▶ _Stored items_

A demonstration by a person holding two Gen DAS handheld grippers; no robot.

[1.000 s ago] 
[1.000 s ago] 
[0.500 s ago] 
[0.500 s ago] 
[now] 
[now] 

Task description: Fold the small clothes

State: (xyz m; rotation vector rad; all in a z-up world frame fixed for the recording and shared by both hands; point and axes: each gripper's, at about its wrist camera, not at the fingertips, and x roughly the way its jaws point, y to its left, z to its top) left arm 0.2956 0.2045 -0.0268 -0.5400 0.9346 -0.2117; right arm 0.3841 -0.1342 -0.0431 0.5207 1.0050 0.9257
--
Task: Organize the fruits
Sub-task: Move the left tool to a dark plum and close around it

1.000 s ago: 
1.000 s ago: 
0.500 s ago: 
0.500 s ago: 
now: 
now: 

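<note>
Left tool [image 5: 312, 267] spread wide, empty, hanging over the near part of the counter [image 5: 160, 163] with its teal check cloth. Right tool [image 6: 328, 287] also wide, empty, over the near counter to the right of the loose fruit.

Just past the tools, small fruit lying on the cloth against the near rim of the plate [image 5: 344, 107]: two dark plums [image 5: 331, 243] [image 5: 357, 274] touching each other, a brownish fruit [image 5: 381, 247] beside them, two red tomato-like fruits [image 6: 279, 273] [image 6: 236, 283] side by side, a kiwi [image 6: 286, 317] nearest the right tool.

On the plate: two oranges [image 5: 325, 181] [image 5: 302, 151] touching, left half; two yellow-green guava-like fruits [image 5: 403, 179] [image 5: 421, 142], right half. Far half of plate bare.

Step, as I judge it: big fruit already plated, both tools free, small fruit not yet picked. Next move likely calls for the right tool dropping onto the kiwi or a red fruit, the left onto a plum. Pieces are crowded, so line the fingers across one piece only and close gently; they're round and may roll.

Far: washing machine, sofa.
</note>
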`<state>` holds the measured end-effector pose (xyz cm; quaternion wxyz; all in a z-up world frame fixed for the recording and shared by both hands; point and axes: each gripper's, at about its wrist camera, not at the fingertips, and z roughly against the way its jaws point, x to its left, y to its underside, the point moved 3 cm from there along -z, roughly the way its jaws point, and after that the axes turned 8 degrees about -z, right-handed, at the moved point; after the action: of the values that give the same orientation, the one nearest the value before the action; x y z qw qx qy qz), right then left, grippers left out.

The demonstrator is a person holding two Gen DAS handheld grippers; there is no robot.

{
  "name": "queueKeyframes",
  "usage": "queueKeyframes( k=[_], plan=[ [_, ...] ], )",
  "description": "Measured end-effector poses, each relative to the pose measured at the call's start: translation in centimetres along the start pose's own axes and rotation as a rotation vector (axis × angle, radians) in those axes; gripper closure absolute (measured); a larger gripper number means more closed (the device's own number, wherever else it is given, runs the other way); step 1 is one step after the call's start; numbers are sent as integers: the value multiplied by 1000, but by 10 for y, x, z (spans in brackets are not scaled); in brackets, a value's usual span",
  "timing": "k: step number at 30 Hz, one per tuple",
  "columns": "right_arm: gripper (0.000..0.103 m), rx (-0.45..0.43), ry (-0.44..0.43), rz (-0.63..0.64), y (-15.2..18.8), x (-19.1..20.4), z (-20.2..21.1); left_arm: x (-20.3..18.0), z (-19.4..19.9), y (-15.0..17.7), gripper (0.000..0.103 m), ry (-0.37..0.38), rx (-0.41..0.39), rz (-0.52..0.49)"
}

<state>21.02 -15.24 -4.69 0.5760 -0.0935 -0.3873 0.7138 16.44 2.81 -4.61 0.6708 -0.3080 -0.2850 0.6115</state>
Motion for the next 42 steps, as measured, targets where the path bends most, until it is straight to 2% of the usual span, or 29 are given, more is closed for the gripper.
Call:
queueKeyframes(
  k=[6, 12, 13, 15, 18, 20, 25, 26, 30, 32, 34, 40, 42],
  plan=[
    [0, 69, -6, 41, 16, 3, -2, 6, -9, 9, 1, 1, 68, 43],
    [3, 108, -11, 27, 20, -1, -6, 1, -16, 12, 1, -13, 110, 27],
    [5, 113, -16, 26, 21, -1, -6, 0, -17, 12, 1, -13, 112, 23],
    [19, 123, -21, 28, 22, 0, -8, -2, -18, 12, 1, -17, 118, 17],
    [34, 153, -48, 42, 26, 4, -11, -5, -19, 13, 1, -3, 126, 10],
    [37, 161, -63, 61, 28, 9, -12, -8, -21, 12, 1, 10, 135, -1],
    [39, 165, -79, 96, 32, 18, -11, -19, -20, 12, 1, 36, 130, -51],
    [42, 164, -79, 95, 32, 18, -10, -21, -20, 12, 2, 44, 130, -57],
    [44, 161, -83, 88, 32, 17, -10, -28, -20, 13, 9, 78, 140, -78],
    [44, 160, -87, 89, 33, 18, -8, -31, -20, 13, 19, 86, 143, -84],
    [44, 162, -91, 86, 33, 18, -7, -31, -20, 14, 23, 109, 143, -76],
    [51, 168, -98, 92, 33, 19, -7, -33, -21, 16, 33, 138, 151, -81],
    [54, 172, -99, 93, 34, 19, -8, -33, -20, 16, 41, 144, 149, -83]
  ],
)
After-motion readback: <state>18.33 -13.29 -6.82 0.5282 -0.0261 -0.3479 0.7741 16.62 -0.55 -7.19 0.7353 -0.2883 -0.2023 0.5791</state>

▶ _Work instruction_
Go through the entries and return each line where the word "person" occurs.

▶ _Task solution_
A demonstration by a person holding two Gen DAS handheld grippers; no robot.
The demonstrator is a person holding two Gen DAS handheld grippers; there is no robot.

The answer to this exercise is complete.